Marie-George Buffet, comment peut-on vous opposer qu’il n’y a pas lieu de revenir sur la prise en compte des revenus du conjoint dans le calcul de l’AAH, au motif que la compensation de la perte d’autonomie est assurée par la prestation de compensation du handicap (PCH) ? C’est un abus ! Il ne faut pas tout mélanger : cette prestation est destinée à aider les allocataires à accomplir les actes de la vie quotidienne, en leur permettant de recourir à une aide humaine ou technique. Ainsi, on peut percevoir l’AAH sans bénéficier pour autant de la PCH. C’est le cas, notamment, des personnes souffrant de pathologies mentales qui sont autonomes dans les actes de la vie quotidienne mais qui ne sont pas capables d’exercer une activité professionnelle. L’AAH sert à compenser cette impossibilité de travailler. (Jeanine Dubié, séance en Commission des affaires sociales du 13/02/2019)

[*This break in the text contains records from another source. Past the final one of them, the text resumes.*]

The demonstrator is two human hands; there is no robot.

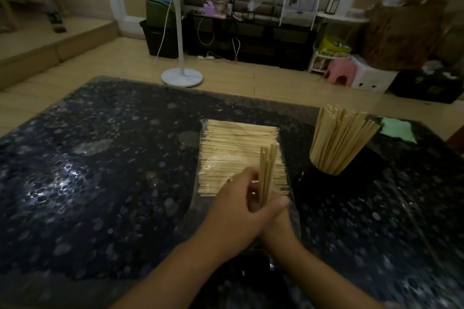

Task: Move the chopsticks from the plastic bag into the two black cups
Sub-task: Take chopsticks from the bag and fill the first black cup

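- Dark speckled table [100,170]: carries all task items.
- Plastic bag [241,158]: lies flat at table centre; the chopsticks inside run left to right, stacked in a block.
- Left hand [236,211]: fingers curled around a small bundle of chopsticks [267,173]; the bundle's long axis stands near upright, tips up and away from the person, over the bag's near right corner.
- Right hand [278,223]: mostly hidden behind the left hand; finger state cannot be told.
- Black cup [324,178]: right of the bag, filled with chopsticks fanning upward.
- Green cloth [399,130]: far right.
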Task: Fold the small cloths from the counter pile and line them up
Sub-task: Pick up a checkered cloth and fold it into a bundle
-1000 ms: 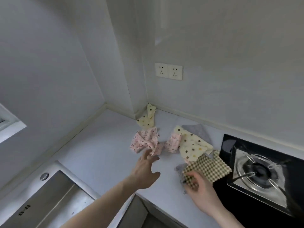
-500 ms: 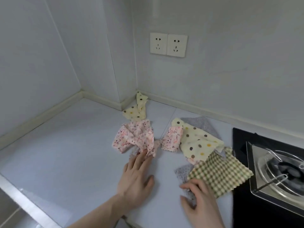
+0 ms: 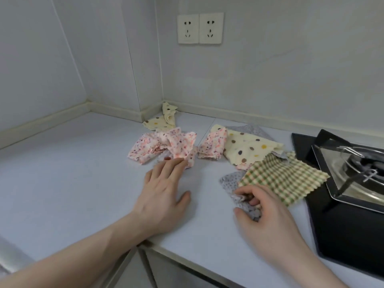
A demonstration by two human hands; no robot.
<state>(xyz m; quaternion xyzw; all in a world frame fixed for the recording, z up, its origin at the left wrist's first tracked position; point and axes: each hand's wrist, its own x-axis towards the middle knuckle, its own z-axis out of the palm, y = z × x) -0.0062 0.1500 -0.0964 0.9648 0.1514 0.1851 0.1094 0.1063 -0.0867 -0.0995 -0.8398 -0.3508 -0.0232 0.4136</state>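
The right hand (image 3: 268, 213) pinches the near corner of the grey cloth (image 3: 232, 181), thin and limp-looking, on the desk (image 3: 72, 173) under the checked cloth (image 3: 284, 179), best lifted by corners, while the left hand (image 3: 164, 190) lies open.

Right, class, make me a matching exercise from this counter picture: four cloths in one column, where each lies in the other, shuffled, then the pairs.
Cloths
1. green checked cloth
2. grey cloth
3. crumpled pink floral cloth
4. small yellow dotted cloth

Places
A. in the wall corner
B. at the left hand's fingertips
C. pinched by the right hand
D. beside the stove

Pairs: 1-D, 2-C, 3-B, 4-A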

On reconnait au travers de la PCH le droit de ne pas dépendre de sa famille pour des soins ou autres types d'aides (et c'est heureux) ; mais de l'autre, on ne reconnait pas le droit de ne pas dépendre financièrement de son conjoint pour tous les autres aspects de la vie sociale.
L’AAH n’est pas un minimum social comme un autre : c’est le calcul d’un degré d’invalidité, contraignant malheureusement la personne concernée à renoncer au travail. [...] Mais qui dit renoncement au travail ne dit surtout pas renoncement à une vie sociale, culturelle ou familiale ! Or, bien souvent, les personnes handicapées n’ont que l’AAH pour seule ressource. (Sabine Van Heghe, séance publique au Sénat du 24/10/2018)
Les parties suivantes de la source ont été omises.